From the first line to the last, set down the material exactly, leaving out its pictures.

- - - - - - -

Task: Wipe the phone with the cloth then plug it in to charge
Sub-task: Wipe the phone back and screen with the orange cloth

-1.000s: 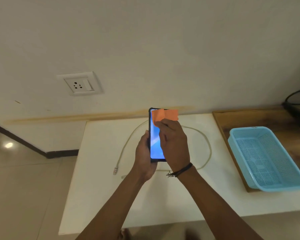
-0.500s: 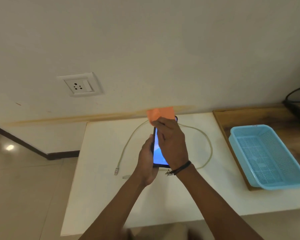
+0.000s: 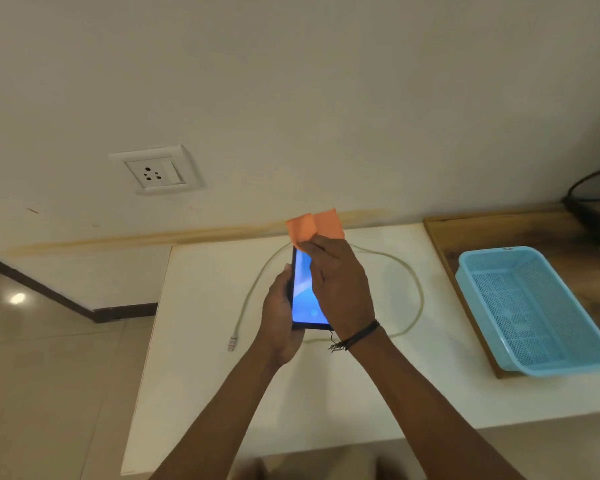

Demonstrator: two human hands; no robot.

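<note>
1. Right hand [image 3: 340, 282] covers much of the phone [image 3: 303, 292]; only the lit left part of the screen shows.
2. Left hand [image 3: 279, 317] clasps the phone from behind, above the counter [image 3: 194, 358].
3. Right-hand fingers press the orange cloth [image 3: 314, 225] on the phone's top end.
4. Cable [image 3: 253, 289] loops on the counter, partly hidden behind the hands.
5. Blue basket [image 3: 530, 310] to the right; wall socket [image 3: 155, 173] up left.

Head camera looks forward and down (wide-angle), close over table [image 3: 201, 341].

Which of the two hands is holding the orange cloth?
The right hand, with the dark wristband, presses the orange cloth on the screen; the left hand grips the phone.
</note>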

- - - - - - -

■ Result
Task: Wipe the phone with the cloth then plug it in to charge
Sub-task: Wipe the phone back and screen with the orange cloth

-1.000s: 
-0.500s: 
+0.000s: 

Demonstrator: two human hands; no robot.

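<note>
1. Right hand [image 3: 340, 282] covers much of the phone [image 3: 303, 292]; only the lit left part of the screen shows.
2. Left hand [image 3: 279, 317] clasps the phone from behind, above the counter [image 3: 194, 358].
3. Right-hand fingers press the orange cloth [image 3: 314, 225] on the phone's top end.
4. Cable [image 3: 253, 289] loops on the counter, partly hidden behind the hands.
5. Blue basket [image 3: 530, 310] to the right; wall socket [image 3: 155, 173] up left.

Head camera looks forward and down (wide-angle), close over table [image 3: 201, 341].

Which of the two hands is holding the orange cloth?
The right hand, with the dark wristband, presses the orange cloth on the screen; the left hand grips the phone.
</note>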

There is no more output for this exercise.